• **What you will do**
In the listing below, find every line with the string "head" and pull it out.

*** The data ***

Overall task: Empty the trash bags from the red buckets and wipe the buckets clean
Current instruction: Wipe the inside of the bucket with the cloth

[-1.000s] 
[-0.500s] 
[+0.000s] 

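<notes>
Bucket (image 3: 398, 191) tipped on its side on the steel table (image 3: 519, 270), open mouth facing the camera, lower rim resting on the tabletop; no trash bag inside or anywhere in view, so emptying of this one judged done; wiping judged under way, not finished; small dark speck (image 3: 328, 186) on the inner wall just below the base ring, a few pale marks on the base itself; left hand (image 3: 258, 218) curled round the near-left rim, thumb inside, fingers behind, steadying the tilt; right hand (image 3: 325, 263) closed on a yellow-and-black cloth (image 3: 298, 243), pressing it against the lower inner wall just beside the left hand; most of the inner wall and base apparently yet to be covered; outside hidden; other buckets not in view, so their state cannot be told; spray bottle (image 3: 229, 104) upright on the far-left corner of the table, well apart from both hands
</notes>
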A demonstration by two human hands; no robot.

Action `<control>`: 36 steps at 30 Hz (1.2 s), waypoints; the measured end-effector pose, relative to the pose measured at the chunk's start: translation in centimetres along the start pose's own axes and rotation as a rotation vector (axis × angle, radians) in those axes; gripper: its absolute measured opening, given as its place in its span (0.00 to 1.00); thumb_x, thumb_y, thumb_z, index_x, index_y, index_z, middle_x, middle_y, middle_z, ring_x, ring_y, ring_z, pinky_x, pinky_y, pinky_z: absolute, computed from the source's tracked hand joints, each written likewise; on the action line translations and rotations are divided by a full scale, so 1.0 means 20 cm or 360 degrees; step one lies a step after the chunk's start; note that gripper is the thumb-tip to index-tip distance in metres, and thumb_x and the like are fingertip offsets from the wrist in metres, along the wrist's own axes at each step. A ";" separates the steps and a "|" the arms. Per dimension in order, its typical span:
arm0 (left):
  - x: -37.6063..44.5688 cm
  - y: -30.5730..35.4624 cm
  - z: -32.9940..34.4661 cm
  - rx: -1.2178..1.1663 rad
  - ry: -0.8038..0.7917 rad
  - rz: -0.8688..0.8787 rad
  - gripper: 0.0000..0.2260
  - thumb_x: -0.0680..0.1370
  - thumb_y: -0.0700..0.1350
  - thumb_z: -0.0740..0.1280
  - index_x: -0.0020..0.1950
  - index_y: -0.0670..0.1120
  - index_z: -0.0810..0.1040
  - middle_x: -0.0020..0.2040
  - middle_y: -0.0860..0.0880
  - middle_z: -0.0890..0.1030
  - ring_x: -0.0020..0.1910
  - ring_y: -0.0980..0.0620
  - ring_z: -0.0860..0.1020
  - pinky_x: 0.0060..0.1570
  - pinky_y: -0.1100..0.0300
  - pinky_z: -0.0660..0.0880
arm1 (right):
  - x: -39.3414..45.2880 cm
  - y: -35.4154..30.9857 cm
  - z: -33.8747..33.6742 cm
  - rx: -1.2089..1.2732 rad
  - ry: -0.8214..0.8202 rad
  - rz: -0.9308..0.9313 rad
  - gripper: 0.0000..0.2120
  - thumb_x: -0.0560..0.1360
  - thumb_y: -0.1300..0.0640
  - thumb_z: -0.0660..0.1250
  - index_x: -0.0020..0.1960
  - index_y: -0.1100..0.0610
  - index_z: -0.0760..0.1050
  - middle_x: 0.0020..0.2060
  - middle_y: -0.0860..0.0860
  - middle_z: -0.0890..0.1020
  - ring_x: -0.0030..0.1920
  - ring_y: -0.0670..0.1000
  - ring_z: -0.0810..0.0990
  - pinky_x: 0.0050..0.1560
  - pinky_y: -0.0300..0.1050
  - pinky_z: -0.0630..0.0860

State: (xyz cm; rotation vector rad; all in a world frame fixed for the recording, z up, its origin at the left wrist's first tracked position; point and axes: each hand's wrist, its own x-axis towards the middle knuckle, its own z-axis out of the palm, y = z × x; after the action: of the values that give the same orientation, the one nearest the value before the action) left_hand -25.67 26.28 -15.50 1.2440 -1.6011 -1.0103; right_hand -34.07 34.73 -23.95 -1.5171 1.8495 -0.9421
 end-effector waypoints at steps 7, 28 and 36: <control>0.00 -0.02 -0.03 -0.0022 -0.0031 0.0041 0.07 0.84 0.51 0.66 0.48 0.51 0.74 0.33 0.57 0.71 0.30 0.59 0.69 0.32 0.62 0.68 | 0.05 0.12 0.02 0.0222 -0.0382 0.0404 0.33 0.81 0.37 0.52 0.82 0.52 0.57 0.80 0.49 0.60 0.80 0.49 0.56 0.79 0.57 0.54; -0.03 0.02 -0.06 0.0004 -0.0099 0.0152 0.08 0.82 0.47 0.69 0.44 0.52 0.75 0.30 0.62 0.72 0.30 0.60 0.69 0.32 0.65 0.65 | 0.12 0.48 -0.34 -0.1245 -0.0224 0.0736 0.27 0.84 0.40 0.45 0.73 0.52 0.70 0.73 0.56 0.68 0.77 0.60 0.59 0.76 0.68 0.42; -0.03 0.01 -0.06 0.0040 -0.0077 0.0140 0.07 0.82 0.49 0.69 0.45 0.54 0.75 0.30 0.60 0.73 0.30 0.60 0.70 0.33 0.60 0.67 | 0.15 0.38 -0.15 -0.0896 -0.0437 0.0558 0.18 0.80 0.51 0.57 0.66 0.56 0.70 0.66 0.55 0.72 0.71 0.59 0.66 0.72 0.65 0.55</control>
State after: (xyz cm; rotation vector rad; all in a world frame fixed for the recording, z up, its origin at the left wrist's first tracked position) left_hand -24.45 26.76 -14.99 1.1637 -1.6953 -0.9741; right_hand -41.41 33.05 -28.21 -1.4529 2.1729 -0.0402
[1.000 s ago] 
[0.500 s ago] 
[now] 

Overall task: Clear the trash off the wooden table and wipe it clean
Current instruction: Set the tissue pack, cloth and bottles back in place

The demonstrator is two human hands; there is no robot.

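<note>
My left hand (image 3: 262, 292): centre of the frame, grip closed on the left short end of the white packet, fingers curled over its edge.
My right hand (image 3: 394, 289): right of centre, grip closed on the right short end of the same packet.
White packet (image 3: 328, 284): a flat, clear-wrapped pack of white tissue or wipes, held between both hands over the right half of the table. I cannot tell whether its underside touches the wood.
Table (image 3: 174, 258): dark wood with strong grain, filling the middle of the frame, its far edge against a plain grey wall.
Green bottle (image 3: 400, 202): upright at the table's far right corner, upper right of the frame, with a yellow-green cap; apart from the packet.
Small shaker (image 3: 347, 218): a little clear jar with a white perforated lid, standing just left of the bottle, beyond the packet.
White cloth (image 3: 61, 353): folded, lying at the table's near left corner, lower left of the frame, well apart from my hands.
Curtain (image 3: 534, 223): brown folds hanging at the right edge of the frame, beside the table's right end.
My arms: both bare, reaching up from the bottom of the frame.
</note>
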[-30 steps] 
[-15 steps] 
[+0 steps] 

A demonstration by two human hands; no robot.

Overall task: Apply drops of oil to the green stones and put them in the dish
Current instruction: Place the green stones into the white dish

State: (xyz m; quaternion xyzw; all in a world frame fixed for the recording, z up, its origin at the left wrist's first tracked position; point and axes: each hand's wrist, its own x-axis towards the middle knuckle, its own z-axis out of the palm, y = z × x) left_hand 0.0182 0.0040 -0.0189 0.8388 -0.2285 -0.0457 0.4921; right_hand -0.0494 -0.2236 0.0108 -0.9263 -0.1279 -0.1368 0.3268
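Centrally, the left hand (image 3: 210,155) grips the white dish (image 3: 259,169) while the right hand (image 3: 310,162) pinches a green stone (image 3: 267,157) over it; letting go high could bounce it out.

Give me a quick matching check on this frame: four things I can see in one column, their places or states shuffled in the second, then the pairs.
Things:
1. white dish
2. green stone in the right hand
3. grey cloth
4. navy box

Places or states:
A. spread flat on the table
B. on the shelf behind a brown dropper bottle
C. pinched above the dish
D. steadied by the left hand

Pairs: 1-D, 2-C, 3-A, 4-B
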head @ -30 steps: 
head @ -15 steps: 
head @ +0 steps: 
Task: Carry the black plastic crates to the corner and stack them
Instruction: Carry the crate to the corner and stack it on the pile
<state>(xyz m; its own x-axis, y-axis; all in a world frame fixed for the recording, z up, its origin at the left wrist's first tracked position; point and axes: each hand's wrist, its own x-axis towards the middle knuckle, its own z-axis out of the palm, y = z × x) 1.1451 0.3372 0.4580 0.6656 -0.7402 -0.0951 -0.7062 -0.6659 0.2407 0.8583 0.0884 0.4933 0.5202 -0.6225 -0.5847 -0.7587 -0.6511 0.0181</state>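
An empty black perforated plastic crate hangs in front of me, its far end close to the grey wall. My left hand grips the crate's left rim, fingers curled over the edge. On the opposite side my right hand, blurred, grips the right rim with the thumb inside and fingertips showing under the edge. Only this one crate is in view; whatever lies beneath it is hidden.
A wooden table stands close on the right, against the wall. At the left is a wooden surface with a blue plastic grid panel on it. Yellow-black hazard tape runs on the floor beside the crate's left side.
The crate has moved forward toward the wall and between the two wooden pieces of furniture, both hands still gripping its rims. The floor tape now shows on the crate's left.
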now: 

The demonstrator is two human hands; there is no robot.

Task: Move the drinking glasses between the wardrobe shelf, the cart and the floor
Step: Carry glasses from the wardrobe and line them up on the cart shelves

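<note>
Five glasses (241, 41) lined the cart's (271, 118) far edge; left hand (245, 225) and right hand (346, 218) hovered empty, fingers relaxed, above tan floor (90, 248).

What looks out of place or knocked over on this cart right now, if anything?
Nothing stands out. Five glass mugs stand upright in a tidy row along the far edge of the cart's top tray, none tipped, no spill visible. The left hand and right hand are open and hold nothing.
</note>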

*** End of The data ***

• **Solution for this problem**
head @ -30 steps: 
head @ -15 steps: 
head @ +0 steps: 

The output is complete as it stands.